Lead investigator, Teng‐Yu Lee (Taichung Veterans General Hospital) commented: “Aspirin has been investigated to explore its chemopreventive effect in cancers that are related to chronic inflammation, particularly in the prevention of colorectal cancer. However, clinical evidence supporting the chemopreventive effect of aspirin therapy on liver cancer remains limited. Therefore, we conducted a large‐scale cohort study to evaluate the association of aspirin therapy with HBV‐related liver cancer.”
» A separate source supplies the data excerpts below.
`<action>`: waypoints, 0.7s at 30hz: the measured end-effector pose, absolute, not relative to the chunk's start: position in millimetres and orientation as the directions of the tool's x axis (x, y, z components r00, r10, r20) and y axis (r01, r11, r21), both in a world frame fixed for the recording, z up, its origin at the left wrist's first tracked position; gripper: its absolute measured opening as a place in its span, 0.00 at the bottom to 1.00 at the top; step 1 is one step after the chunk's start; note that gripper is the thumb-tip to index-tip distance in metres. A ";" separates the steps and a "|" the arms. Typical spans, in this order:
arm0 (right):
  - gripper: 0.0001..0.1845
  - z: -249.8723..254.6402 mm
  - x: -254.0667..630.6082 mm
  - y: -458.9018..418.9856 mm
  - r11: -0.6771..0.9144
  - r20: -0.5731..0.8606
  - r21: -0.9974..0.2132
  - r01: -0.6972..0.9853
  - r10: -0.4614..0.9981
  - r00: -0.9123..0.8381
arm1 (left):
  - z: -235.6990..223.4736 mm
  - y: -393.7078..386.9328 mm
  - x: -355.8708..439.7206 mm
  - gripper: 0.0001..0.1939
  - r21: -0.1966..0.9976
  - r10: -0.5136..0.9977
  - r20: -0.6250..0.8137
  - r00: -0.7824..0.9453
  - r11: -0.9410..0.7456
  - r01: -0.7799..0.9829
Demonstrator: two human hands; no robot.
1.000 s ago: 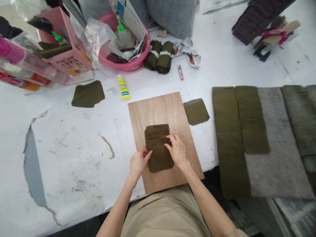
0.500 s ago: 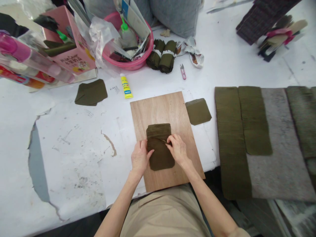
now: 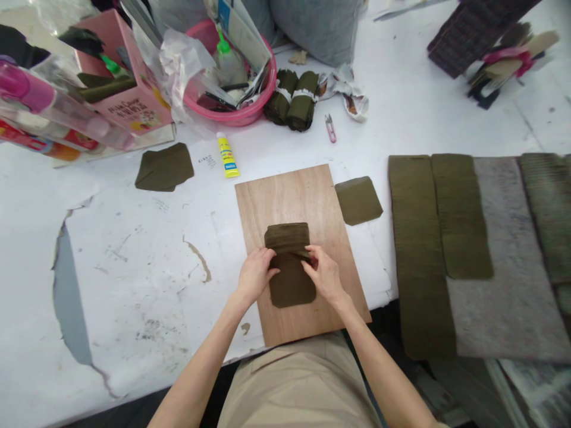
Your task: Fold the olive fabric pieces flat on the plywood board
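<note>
Right at the fingertips, both hands pinch the same olive-green fabric piece (image 3: 289,279): the left hand (image 3: 255,274) has its fingers closed on the left edge, the right hand (image 3: 325,274) has its fingers closed on a fold across the middle. That piece is soft, matte cloth with rounded lower corners, its upper part gathered into fine ridges (a stack of folds, it seems), and it lies at the centre of the frame on a plywood board (image 3: 294,196), a smooth, pale-brown rectangle with visible grain. Just right of the board's upper corner lies a smaller olive patch (image 3: 358,200), flat and roughly square. Further right, long ribbed olive strips (image 3: 419,249) rest partly on a grey felt sheet (image 3: 508,285). Above the board are a yellow glue tube (image 3: 227,156), small pink snips (image 3: 331,128) and two banded olive rolls (image 3: 294,106). A pink plastic basin (image 3: 241,113) sits in the upper left, on the scuffed white table (image 3: 134,273).
</note>
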State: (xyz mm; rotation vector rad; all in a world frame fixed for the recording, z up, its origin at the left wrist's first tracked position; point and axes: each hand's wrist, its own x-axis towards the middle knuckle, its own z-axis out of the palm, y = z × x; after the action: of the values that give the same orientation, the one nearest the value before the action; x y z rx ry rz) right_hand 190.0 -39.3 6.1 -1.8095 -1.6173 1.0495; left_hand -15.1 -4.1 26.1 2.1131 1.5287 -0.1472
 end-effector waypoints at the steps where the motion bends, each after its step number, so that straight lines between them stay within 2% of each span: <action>1: 0.22 8.9 189.6 -39.0 -0.213 -0.253 -0.774 0.596 0.967 0.016 | 25.6 -3.5 -15.5 0.13 0.354 0.848 -0.414 0.329 -0.183 0.917; 5: 0.28 15.6 185.2 -38.0 -0.283 -0.338 -0.650 0.705 0.939 0.065 | 22.2 -1.7 -17.5 0.11 0.286 0.790 -0.585 0.183 -0.010 0.958; 10: 0.27 13.2 177.5 -38.3 -0.270 -0.343 -0.525 0.807 0.935 0.090 | 21.0 -2.7 -19.0 0.12 0.271 0.764 -0.638 0.098 0.104 0.957; 15: 0.28 13.6 176.1 -36.9 -0.269 -0.350 -0.508 0.819 0.932 0.089 | 23.5 -7.6 -18.3 0.15 0.310 0.762 -0.646 0.054 0.196 0.930; 21: 0.29 16.6 176.9 -35.7 -0.277 -0.360 -0.528 0.803 0.929 0.084 | 19.9 -11.0 -17.9 0.17 0.286 0.775 -0.631 0.033 0.193 0.939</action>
State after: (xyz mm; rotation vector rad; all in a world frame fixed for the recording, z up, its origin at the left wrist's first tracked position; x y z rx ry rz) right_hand 176.9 -35.7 16.6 -2.1606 -1.7568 0.9641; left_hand -17.9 -11.0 19.9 1.6141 1.7712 -0.2976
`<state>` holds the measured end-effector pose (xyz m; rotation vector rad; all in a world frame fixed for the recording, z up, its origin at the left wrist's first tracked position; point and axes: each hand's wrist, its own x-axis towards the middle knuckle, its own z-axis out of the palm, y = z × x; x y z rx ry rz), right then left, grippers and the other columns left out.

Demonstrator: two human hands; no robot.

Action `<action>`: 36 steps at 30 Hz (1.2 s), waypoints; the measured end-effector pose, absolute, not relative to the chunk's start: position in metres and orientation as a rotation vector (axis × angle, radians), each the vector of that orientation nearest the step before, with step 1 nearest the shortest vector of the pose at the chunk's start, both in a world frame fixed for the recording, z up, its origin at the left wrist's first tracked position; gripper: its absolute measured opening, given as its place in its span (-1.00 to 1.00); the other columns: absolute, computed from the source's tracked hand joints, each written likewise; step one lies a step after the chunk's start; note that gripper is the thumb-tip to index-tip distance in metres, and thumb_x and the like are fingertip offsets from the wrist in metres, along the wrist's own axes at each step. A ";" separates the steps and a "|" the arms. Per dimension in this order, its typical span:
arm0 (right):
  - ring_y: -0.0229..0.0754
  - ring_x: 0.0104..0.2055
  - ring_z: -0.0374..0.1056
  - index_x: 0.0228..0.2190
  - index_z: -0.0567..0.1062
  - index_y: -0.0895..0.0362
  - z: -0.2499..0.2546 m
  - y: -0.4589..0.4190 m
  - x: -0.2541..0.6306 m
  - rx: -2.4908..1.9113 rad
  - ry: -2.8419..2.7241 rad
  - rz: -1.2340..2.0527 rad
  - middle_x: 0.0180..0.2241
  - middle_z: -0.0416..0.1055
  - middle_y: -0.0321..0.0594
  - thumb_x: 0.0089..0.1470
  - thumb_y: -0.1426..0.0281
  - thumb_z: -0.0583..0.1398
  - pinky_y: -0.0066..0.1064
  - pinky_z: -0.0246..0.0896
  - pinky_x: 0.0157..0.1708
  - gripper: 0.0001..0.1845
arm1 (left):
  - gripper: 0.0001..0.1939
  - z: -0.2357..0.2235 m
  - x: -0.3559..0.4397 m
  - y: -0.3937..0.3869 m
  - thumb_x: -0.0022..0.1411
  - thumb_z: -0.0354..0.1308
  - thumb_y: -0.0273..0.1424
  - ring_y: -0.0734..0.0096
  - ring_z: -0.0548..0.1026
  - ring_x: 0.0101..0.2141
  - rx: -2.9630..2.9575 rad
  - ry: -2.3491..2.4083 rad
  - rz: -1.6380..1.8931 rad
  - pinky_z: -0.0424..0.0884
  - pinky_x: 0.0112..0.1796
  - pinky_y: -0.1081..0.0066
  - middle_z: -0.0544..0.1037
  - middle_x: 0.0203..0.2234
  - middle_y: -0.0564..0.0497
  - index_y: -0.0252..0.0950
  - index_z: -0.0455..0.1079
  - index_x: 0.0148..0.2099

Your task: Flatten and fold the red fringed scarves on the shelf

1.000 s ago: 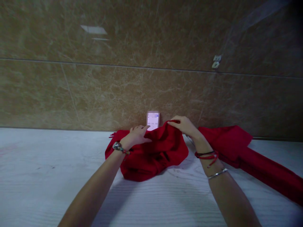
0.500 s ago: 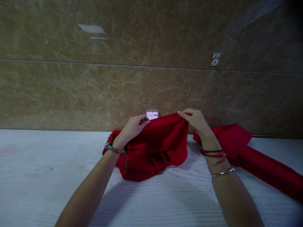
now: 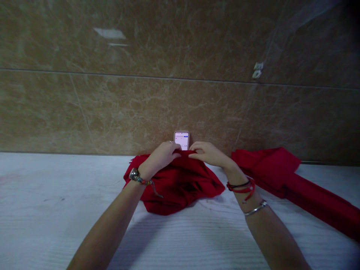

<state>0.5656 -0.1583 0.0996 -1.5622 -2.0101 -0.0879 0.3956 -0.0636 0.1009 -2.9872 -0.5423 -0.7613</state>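
Note:
A red cloth [image 3: 182, 180] lies bunched on the white surface, its upper edge lifted towards the wall. My left hand [image 3: 161, 157] is closed, pinching that upper edge between thumb and fingers. Close to its right, my right hand [image 3: 209, 153] touches the same edge, thumb in front and fingers curved behind with a gap between them. The right side of the cloth hangs down in a slope below my right hand. Just behind both hands, a phone [image 3: 182, 140] with a lit screen leans on the wall, its lower part hidden by the cloth and fingers.
A second red fabric piece [image 3: 281, 168] lies on the right, with a long folded strip reaching the right edge. Brown marbled tiles [image 3: 126, 108] form the wall at the back. A small white fitting [image 3: 257, 70] is on it. The white surface [image 3: 56, 210] spreads in front.
My right hand has let go of the cloth's right corner and moved left beside my left hand. That corner has dropped, and the upper edge is lower, showing more of the phone.

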 end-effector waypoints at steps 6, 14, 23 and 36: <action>-0.21 -0.43 0.31 -0.51 0.48 0.17 0.112 -0.173 0.609 -1.732 -1.549 -0.206 -0.50 0.42 -0.23 -0.04 0.30 0.13 -0.41 0.17 -0.40 -0.79 | -0.79 0.111 0.366 -0.034 0.11 0.00 -0.47 0.37 0.45 -0.38 -3.014 -0.803 -0.657 0.28 -0.32 0.47 0.54 -0.38 -0.04 -0.33 0.46 -0.29; -0.08 -0.15 0.30 -0.33 0.50 0.14 0.098 -0.168 0.612 -1.880 -1.721 -0.383 -0.23 0.40 -0.10 -0.12 0.34 0.24 -0.26 0.17 -0.14 -0.77 | -0.66 0.121 0.363 -0.043 0.17 -0.07 -0.24 0.40 0.43 -0.39 -3.233 -0.663 -0.749 0.28 -0.34 0.50 0.54 -0.38 -0.01 -0.33 0.45 -0.28; -0.19 -0.28 0.34 -0.49 0.49 0.16 0.093 -0.149 0.548 -1.482 -1.885 -0.260 -0.34 0.44 -0.15 -0.02 0.42 0.16 -0.36 0.19 -0.22 -0.90 | -0.70 0.115 0.378 -0.053 0.20 -0.11 -0.39 0.36 0.45 -0.35 -3.020 -0.644 -0.776 0.29 -0.27 0.47 0.54 -0.35 -0.04 -0.32 0.45 -0.22; -0.22 -0.46 0.27 -0.63 0.44 0.13 0.102 -0.160 0.622 -1.387 -1.205 -0.043 -0.58 0.36 -0.29 -0.19 0.23 0.21 -0.36 0.15 -0.39 -0.79 | -0.66 0.134 0.348 -0.049 0.12 -0.02 -0.19 0.49 0.33 -0.54 -3.130 -0.903 -0.822 0.17 -0.53 0.55 0.42 -0.60 0.07 -0.36 0.42 -0.41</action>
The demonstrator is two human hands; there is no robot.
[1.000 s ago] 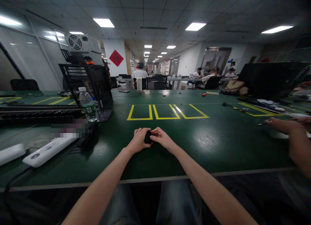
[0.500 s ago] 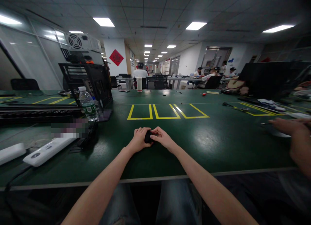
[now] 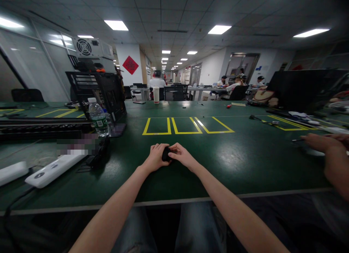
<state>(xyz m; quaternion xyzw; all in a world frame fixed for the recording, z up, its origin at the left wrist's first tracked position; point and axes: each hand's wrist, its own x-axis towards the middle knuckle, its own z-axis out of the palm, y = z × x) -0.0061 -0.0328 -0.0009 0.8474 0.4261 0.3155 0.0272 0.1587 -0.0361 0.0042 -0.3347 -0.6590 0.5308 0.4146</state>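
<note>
A small black rounded object (image 3: 165,154), partly covered by fingers, is held between my two hands just above or on the green table; its exact kind cannot be made out. My left hand (image 3: 157,157) wraps round it from the left, thumb near the table side. From the right, my right hand (image 3: 182,157) pinches its edge with thumb and fingertips. Beyond both hands, yellow tape outlines (image 3: 187,133) mark the green tabletop (image 3: 174,184).
To the left stand a water bottle (image 3: 98,120), a black computer case (image 3: 109,96) and a white power strip (image 3: 54,170). A white cup (image 3: 156,95) is at the far edge. At right, a co-worker's hand (image 3: 317,141) holds something thin, near a black cable (image 3: 263,119).
My hands and the black object stay practically in place. The co-worker's hand at the right has shifted very slightly.
</note>
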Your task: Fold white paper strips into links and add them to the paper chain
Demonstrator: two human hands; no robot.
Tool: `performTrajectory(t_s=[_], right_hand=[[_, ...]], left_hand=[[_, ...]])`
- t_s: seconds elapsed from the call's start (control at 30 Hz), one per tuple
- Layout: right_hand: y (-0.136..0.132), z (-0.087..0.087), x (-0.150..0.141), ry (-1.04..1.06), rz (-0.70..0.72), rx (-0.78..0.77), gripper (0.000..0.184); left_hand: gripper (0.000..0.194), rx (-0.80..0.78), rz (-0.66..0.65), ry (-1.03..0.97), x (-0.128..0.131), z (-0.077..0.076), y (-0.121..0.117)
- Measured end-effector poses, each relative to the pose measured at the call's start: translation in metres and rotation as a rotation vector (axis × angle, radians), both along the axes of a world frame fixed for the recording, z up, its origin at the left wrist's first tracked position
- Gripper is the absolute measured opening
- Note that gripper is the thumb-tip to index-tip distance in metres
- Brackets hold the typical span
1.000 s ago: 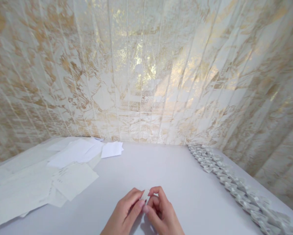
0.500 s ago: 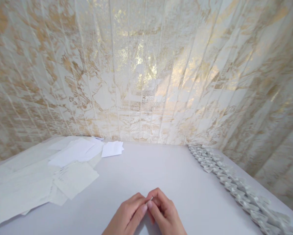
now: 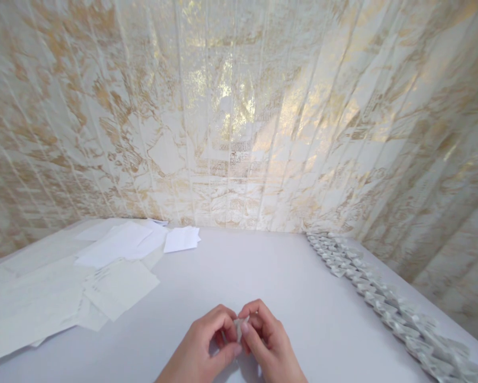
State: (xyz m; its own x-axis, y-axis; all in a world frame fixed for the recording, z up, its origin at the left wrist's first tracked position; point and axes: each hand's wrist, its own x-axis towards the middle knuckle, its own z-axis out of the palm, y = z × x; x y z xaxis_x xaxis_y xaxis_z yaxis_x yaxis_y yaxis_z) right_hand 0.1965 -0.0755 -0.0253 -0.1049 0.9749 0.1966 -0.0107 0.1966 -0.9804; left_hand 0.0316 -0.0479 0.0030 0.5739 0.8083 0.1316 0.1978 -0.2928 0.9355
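Observation:
Near the front edge of the view, a small folded piece of white paper (image 3: 239, 329) sits between my two hands, partly hidden by the fingers. My left hand (image 3: 207, 340) pinches its left side, thumb below and fingers curled above. On the other side my right hand (image 3: 265, 338) grips it between thumb and forefinger, the other fingers bent behind. Both hands are just above the white table (image 3: 247, 271), and a shadow falls beneath them.
Loose sheets of paper (image 3: 31, 298) overlap across the left side. A little stack of white paper slips (image 3: 181, 239) lies at the back. Rows of small folded paper pieces (image 3: 377, 298) run along the right. Behind the table hangs a gold-patterned curtain (image 3: 231, 117).
My left fingers have lifted and spread a little from the thumb, so more of the folded paper shows. The right hand keeps its pinch. The view has shifted slightly.

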Motion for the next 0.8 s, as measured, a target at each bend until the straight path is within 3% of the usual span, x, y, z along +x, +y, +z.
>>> performTrajectory(t_s=[0.5,0.8], right_hand=[[-0.001,-0.002,0.002,-0.047,-0.002,0.047,0.044],[-0.003,0.006,0.001,-0.016,-0.027,0.004,0.049]], left_hand=[[0.021,-0.229,-0.067,-0.176,0.001,0.002,-0.001],[0.032,-0.307,-0.103,-0.285,-0.001,-0.008,0.006]])
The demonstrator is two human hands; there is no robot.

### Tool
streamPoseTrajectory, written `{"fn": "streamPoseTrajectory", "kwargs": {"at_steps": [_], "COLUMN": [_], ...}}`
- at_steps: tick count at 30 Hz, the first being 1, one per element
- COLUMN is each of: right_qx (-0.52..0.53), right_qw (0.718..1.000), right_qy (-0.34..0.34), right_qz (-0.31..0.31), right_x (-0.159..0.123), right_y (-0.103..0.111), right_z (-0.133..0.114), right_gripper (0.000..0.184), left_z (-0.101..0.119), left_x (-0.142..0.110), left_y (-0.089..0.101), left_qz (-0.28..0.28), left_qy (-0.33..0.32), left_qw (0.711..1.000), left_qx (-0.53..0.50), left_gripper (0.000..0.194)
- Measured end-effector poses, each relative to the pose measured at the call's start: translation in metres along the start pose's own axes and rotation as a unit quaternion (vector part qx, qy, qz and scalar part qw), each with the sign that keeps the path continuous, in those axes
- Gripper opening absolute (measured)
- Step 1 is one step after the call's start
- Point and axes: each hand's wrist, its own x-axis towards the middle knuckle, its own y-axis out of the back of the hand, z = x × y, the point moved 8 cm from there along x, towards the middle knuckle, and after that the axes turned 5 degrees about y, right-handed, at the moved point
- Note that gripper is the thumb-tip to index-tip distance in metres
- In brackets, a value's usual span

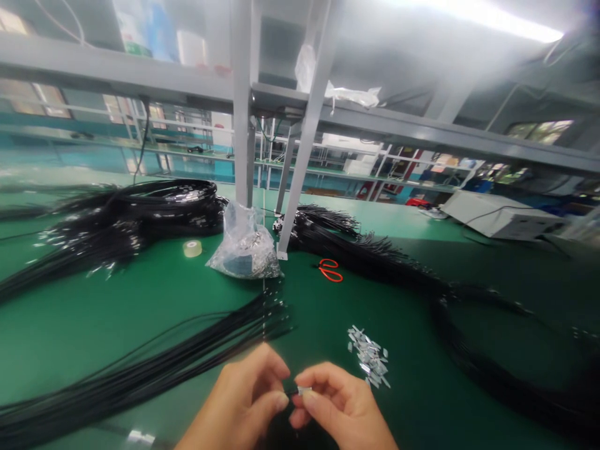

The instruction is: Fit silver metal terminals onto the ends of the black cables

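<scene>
A green-topped workbench (319, 337) stood beneath gray metal shelving (241, 137) in a workshop. Near its front edge, a right hand (340, 400) pinched a small pale fitting (304, 390) between thumb and fingers, apparently to keep it steady and facing a left hand (244, 394). That hand was curled beside it, thumb and forefinger slightly parted; whether it gripped the thin dark strand (291, 393) between the two could not be told. Loose black cables (154, 381) lay at left and a pile of silvery pieces (368, 356) at right, each seemingly set within reach of the nearer hand. A clear plastic bag (244, 256), likely bulk supply, rested farther back, near red-handled scissors (330, 270) whose blades were hard to make out. Fingers hid part of the fitting, the frame cut off both wrists, and blur softened the cable bundles' tips.
</scene>
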Motion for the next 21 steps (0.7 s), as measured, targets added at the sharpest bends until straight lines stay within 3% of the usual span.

The team retrieved medical records from the National Health Insurance Research Database between 1998 and 2012. They screened records of 204,507 patients with chronic hepatitis B, excluding patients with other forms of infectious hepatitis. 1553 patients who had continuously received daily aspirin for at least 90 days were randomly matched 1:4 with 6212 patients who had never received anti‐platelet therapy by means of propensity scores consisting of baseline characteristics, the index date and nucleos(t)ide analogue (NA) use during follow‐up. The researchers analyzed both cumulative incidents of and hazard ratios for HCC development after adjusting for competing mortality.
Cumulative incidence of liver cancer in the group treated with aspirin therapy was significantly lower than that in the untreated group in 5 years. Multivariate regression analysis revealed that aspirin therapy was independently associated with reduced liver cancer risk. This was further supported by sensitivity subgroup analyses. Older age, male gender, cirrhosis and diabetes also were independently associated with an increased risk. Interestingly nucleos(t)ide analogue or statin use was associated with a decreased risk.
“For effectively preventing HBV‐related liver cancer, the findings of this study may help hepatologists treat patients with chronic HBV infection in the future, particularly for those who are not indicated for antiviral therapy. We are pursuing prospective investigations for further confirming the findings,” Lee concluded.